■ **What you are asked to do**
Write the listing out again, exactly as it appears.

---+---

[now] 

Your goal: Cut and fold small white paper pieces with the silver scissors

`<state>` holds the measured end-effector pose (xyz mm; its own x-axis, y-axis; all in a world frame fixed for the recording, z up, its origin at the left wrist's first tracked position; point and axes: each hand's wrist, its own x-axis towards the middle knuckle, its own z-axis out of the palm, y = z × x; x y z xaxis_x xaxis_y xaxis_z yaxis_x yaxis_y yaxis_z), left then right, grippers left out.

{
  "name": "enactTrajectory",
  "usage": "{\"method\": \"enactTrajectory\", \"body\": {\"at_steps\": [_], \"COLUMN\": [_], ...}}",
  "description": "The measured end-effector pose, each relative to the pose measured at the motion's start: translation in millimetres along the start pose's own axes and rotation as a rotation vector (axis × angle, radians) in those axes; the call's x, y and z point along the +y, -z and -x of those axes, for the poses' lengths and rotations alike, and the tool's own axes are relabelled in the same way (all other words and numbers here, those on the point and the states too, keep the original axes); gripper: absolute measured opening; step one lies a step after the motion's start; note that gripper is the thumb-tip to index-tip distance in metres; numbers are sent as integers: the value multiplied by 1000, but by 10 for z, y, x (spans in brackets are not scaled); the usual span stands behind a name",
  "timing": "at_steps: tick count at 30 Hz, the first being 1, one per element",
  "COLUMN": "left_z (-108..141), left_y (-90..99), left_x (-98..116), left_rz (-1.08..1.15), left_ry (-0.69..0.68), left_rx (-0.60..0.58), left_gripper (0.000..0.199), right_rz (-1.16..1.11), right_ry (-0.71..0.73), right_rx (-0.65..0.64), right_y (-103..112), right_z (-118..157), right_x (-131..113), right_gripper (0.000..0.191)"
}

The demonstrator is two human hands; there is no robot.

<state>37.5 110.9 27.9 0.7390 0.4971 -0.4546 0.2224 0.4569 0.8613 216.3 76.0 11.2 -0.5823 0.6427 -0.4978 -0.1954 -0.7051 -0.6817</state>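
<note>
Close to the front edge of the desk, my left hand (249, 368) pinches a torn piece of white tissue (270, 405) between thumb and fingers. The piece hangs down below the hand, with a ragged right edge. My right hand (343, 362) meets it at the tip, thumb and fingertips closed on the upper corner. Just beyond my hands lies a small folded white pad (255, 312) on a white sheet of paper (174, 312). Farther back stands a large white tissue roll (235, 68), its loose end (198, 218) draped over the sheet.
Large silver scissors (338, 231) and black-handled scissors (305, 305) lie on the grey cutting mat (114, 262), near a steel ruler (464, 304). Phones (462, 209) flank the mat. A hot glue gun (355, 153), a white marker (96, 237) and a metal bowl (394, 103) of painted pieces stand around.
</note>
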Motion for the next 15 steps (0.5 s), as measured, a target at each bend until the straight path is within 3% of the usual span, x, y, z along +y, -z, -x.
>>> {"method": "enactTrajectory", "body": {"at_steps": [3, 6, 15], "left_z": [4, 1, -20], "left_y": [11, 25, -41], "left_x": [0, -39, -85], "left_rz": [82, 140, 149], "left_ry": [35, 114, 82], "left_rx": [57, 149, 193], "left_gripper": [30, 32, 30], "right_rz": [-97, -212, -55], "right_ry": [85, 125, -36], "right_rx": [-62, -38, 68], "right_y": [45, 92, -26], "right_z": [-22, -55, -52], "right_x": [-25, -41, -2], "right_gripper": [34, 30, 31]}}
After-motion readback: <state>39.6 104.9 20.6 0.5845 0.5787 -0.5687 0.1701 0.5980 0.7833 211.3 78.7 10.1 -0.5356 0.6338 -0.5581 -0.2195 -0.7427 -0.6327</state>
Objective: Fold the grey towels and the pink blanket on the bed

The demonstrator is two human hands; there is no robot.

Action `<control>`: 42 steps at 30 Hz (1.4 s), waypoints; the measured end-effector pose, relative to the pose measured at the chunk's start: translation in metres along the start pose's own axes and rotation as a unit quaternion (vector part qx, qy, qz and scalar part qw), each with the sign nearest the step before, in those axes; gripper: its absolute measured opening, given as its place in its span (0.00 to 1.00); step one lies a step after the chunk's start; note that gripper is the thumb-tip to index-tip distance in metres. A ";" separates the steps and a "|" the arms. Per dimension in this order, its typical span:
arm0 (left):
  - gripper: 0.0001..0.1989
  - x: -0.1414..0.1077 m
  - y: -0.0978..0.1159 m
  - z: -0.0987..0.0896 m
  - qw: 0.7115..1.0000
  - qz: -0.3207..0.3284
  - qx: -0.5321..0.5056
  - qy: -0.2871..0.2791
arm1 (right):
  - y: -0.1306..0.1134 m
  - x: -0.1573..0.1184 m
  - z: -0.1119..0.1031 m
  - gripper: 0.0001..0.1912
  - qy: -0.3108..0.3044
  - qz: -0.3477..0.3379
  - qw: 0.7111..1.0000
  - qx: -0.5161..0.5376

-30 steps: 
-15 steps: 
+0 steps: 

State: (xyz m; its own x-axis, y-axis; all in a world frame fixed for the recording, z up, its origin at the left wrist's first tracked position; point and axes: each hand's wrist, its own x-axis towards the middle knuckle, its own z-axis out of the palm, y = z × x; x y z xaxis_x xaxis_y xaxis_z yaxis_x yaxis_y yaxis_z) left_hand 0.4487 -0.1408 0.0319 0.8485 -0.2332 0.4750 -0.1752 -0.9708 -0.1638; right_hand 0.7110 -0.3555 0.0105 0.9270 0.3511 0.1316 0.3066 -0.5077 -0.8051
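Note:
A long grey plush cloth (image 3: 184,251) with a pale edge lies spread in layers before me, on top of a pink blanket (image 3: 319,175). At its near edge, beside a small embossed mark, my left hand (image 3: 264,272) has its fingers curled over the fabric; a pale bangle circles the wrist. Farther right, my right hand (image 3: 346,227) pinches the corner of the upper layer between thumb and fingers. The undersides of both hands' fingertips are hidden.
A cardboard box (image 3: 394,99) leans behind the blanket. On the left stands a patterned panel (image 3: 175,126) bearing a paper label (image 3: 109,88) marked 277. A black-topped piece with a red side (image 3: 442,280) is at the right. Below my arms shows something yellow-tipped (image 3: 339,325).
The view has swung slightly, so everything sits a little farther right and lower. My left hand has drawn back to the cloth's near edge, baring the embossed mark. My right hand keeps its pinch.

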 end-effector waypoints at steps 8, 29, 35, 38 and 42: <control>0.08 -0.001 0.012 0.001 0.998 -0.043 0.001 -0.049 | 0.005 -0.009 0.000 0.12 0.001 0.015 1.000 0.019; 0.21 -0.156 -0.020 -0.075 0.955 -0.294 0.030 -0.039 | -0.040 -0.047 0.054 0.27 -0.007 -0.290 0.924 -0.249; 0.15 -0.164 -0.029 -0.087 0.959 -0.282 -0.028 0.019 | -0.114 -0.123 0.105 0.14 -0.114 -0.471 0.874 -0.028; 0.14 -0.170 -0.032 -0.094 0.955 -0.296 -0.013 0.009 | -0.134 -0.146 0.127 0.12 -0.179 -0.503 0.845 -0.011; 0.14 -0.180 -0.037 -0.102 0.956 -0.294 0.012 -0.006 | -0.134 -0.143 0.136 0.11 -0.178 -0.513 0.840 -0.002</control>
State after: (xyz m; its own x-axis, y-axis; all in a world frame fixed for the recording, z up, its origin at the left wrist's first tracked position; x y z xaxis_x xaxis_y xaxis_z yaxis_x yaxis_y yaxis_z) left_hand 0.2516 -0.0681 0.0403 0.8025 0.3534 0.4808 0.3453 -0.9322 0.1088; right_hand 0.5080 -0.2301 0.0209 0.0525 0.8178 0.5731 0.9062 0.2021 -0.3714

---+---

■ **Output of the task**
[now] 

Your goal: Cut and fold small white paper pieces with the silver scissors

`<state>` holds the measured end-effector pose (xyz mm; its own x-axis, y-axis; all in a world frame fixed for the recording, z up, its origin at the left wrist's first tracked position; point and axes: each hand's wrist, its own x-axis towards the middle knuckle, its own z-axis out of the palm, y = z × x; x y z xaxis_x xaxis_y xaxis_z yaxis_x yaxis_y yaxis_z), left then right, grippers left out.

{
  "name": "enactTrajectory",
  "usage": "{\"method\": \"enactTrajectory\", \"body\": {\"at_steps\": [_], \"COLUMN\": [_], ...}}",
  "description": "The measured end-effector pose, each relative to the pose measured at the motion's start: translation in millimetres along the start pose's own axes and rotation as a rotation vector (axis × angle, radians) in those axes; the call's x, y and z point along the +y, -z and -x of those axes, for the poses' lengths and rotations alike, and the tool's own axes are relabelled in the same way (all other words and numbers here, those on the point and the states too, keep the original axes); gripper: absolute measured opening; step one lies a step after the motion's start; note that gripper is the thumb-tip to index-tip distance in metres; numbers are sent as integers: the value multiplied by 1000, but by 10 for z, y, x (spans in brackets are not scaled); the usual span stands behind a name",
  "timing": "at_steps: tick count at 30 Hz, the first being 1, one per element",
  "COLUMN": "left_z (-108..141), left_y (-90..99), left_x (-98..116), left_rz (-1.08..1.15), left_ry (-0.69..0.68), left_rx (-0.60..0.58), left_gripper (0.000..0.199), right_rz (-1.16..1.11), right_ry (-0.71..0.73), right_rx (-0.65..0.64), right_y (-103..112), right_z (-118..157), right_x (-131..113), right_gripper (0.000..0.191)"
}

The demonstrator is two human hands; there is no robot.

<state>37.5 110.9 27.9 0.7390 0.4971 -0.4546 0.2224 0.4569 0.8613 216.3 76.0 11.2 -0.5823 0.6427 -0.4978 -0.1954 -0.7051 -0.6817</state>
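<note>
Close to the front edge of the desk, my left hand (249, 368) pinches a torn piece of white tissue (270, 405) between thumb and fingers. The piece hangs down below the hand, with a ragged right edge. My right hand (343, 362) meets it at the tip, thumb and fingertips closed on the upper corner. Just beyond my hands lies a small folded white pad (255, 312) on a white sheet of paper (174, 312). Farther back stands a large white tissue roll (235, 68), its loose end (198, 218) draped over the sheet.
Large silver scissors (338, 231) and black-handled scissors (305, 305) lie on the grey cutting mat (114, 262), near a steel ruler (464, 304). Phones (462, 209) flank the mat. A hot glue gun (355, 153), a white marker (96, 237) and a metal bowl (394, 103) of painted pieces stand around.
</note>
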Motion for the next 15 steps (0.5 s), as measured, a target at each bend until the straight path is within 3% of the usual span, x, y, z along +y, -z, -x.
>>> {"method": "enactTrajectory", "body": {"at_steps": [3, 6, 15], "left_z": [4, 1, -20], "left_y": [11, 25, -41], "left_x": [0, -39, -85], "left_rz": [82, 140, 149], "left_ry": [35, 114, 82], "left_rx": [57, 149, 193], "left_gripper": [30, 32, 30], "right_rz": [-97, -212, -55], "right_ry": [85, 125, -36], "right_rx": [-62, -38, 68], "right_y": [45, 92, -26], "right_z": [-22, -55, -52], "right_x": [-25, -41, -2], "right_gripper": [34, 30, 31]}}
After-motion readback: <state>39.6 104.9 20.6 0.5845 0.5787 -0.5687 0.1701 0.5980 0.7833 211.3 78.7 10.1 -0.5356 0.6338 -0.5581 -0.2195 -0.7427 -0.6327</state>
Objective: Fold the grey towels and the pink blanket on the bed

The demonstrator is two human hands; there is no robot.

Action `<control>`: 42 steps at 30 Hz (1.4 s), waypoints; the measured end-effector pose, relative to the pose measured at the chunk's start: translation in metres along the start pose's own axes and rotation as a unit quaternion (vector part qx, qy, qz and scalar part qw), each with the sign nearest the step before, in those axes; gripper: its absolute measured opening, given as its place in its span (0.00 to 1.00); step one lies a step after the chunk's start; note that gripper is the thumb-tip to index-tip distance in metres. A ";" separates the steps and a "|" the arms. Per dimension in this order, its typical span:
arm0 (left):
  - gripper: 0.0001..0.1989
  - x: -0.1414..0.1077 m
  - y: -0.0978..0.1159 m
  - z: -0.0987..0.0896 m
  - qw: 0.7115..1.0000
  - qz: -0.3207..0.3284
  - qx: -0.5321..0.5056
  - qy: -0.2871..0.2791
arm1 (right):
  - y: -0.1306..0.1134 m
  - x: -0.1573..0.1184 m
  - z: -0.1119..0.1031 m
  - gripper: 0.0001..0.1912
  - qy: -0.3108..0.3044
  - qz: -0.3477..0.3379
  - qw: 0.7111..1.0000
  - qx: -0.5161..0.5376

-30 steps: 
-15 steps: 
+0 steps: 

State: (xyz m; its own x-axis, y-axis; all in a world frame fixed for the recording, z up, its origin at the left wrist's first tracked position; point and axes: each hand's wrist, its own x-axis towards the middle knuckle, its own z-axis out of the palm, y = z × x; x y z xaxis_x xaxis_y xaxis_z yaxis_x yaxis_y yaxis_z) left_hand 0.4487 -0.1408 0.0319 0.8485 -0.2332 0.4750 -0.1752 -0.9708 -0.1638; right_hand 0.7110 -0.3555 0.0105 0.9270 0.3511 0.1316 0.3066 -0.5077 -0.8051
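Note:
A long grey plush cloth (image 3: 184,251) with a pale edge lies spread in layers before me, on top of a pink blanket (image 3: 319,175). At its near edge, beside a small embossed mark, my left hand (image 3: 264,272) has its fingers curled over the fabric; a pale bangle circles the wrist. Farther right, my right hand (image 3: 346,227) pinches the corner of the upper layer between thumb and fingers. The undersides of both hands' fingertips are hidden.
A cardboard box (image 3: 394,99) leans behind the blanket. On the left stands a patterned panel (image 3: 175,126) bearing a paper label (image 3: 109,88) marked 277. A black-topped piece with a red side (image 3: 442,280) is at the right. Below my arms shows something yellow-tipped (image 3: 339,325).
The view has swung slightly, so everything sits a little farther right and lower. My left hand has drawn back to the cloth's near edge, baring the embossed mark. My right hand keeps its pinch.
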
 end-effector waypoints at steps 8, 29, 35, 38 and 42: <control>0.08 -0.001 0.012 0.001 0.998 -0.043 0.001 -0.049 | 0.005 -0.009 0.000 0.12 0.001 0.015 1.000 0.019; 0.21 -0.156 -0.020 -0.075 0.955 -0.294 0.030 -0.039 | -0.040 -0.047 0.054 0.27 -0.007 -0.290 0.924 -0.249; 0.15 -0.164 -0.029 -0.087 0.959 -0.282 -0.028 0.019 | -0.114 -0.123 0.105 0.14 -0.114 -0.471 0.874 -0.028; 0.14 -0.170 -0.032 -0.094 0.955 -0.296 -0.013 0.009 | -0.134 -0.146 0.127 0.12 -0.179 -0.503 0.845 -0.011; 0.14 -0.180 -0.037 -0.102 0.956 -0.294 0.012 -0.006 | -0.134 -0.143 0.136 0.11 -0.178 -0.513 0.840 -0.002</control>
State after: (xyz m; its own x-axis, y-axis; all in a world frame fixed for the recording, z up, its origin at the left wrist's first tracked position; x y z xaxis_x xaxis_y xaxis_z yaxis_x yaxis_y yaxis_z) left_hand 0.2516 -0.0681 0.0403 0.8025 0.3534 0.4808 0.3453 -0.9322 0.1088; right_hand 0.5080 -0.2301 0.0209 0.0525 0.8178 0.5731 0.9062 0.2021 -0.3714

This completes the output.